--- Given data Enclosed Below ---

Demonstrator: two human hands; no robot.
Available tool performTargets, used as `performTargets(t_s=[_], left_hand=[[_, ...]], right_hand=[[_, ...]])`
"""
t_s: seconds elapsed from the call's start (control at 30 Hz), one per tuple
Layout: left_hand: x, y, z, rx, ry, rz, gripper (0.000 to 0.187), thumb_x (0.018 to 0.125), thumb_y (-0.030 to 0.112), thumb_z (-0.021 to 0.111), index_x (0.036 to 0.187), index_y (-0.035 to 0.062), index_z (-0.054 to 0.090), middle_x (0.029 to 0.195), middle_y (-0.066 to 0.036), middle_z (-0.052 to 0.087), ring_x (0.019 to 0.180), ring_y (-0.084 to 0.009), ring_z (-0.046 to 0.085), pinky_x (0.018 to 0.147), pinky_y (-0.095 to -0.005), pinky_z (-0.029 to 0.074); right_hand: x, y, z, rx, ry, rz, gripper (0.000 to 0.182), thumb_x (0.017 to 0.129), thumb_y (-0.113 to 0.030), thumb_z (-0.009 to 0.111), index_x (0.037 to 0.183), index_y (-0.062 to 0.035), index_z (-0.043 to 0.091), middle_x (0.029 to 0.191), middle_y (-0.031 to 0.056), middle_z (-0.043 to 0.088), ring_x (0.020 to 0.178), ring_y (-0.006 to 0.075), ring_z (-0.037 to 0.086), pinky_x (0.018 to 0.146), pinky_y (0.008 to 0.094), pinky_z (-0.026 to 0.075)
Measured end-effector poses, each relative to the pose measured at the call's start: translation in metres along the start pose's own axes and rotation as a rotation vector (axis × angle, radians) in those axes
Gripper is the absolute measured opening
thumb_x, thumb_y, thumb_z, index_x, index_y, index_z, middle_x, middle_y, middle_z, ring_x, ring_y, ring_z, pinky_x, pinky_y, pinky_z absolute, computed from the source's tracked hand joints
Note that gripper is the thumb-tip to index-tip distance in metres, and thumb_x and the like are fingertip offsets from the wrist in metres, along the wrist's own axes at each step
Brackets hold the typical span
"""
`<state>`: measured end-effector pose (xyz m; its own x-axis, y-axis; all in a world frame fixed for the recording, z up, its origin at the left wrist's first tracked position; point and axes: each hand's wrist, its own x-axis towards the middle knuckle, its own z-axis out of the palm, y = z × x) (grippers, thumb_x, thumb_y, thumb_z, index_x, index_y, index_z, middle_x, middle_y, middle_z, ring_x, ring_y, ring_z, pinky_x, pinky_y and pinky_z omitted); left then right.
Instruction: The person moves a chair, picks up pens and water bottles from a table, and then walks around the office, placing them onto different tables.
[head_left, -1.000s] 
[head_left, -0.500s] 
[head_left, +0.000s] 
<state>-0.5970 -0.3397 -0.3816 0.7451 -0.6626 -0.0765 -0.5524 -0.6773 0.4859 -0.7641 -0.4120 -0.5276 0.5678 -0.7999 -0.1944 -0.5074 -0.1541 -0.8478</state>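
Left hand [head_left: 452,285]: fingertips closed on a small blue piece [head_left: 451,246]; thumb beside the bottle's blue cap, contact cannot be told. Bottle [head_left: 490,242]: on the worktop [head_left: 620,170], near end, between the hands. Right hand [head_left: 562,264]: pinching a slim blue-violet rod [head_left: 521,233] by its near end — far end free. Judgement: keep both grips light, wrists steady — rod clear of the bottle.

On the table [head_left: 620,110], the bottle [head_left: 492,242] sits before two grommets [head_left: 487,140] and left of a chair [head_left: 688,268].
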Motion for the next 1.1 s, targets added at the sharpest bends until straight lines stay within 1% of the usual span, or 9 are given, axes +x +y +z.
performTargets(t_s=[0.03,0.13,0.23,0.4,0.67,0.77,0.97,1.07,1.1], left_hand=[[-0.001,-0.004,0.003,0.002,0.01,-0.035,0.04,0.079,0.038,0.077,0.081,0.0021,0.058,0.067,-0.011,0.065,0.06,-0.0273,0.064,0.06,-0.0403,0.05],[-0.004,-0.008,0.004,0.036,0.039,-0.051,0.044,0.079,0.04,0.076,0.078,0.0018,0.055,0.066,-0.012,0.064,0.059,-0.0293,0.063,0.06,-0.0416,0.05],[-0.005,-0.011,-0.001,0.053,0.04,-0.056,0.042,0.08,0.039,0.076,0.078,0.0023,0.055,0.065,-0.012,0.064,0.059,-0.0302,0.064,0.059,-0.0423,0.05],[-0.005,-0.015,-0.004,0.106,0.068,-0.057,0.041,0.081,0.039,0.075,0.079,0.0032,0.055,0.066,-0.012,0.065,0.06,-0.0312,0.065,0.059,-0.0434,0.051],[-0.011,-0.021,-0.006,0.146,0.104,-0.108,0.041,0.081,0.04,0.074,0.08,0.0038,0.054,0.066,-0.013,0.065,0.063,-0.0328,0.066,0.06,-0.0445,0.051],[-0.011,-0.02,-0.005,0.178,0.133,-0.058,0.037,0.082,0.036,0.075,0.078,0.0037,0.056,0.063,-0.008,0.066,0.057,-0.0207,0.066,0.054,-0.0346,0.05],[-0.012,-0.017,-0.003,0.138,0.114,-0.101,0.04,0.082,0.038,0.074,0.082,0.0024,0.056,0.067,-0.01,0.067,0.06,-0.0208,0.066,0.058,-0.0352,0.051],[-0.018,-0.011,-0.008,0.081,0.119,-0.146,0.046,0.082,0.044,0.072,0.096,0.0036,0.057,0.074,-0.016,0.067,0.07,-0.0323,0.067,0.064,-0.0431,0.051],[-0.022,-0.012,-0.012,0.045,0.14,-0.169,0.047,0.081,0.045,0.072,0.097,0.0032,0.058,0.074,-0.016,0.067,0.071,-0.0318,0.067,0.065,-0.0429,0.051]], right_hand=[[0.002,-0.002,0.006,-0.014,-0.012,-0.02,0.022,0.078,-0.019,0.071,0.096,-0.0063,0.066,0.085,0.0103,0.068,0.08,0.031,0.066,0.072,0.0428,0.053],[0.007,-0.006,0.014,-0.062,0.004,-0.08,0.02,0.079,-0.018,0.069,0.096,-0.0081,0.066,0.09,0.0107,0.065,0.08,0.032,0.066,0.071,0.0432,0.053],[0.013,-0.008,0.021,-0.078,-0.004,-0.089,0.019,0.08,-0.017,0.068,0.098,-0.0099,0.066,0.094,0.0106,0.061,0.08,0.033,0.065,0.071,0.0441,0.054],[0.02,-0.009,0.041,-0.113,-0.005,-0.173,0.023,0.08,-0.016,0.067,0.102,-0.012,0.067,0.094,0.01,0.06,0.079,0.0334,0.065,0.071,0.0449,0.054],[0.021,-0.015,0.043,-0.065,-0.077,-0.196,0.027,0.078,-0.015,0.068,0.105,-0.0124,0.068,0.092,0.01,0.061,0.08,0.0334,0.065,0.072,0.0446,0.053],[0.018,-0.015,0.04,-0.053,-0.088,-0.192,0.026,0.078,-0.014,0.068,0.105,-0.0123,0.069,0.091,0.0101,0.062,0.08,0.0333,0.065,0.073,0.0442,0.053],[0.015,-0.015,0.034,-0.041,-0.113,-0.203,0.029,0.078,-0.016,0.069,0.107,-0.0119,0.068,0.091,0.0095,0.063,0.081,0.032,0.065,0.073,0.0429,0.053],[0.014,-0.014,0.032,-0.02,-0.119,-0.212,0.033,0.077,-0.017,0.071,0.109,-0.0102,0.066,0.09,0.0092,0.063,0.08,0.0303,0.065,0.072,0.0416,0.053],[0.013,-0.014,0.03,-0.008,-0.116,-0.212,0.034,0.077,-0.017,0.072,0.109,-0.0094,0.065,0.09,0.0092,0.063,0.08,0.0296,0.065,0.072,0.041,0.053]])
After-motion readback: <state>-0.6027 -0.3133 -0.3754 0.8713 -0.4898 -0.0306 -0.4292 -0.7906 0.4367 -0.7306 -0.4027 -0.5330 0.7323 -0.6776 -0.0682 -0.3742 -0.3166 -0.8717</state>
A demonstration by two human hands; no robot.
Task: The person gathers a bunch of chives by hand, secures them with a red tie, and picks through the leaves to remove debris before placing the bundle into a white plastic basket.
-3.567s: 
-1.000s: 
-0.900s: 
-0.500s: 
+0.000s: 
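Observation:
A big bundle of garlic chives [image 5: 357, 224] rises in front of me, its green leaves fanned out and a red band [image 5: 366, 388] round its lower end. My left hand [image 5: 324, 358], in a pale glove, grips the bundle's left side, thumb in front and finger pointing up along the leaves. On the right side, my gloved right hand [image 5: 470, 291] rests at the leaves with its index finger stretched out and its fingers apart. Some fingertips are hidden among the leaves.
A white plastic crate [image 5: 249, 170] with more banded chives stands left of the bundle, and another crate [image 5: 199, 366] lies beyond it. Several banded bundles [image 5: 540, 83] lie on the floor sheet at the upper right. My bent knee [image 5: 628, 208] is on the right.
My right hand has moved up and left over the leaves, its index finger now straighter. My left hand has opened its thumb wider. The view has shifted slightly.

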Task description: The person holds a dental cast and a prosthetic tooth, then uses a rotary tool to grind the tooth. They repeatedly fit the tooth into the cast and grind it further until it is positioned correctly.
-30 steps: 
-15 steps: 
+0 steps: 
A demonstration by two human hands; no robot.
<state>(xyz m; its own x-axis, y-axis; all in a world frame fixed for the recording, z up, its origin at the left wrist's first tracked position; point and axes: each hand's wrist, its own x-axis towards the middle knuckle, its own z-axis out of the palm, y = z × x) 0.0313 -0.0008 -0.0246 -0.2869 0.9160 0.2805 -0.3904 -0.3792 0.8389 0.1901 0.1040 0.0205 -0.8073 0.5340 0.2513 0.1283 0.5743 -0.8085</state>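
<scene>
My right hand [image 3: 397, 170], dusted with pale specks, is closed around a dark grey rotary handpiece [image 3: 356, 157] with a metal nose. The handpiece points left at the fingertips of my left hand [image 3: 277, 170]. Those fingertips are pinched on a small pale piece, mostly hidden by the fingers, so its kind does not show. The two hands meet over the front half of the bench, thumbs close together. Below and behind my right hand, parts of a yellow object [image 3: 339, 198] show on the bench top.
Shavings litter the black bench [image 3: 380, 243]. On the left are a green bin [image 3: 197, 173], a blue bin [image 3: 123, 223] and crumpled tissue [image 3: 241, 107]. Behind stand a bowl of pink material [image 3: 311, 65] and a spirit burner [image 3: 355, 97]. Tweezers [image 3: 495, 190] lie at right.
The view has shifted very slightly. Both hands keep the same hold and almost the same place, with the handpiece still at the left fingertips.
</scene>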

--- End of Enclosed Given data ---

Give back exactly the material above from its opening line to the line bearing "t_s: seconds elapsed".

Demonstrator: two human hands; no robot.
Available tool performTargets, used as `performTargets(t_s=[_], left_hand=[[_, ...]], right_hand=[[_, ...]])`
"""
t_s: seconds elapsed from the call's start (control at 30 Hz), one per tuple

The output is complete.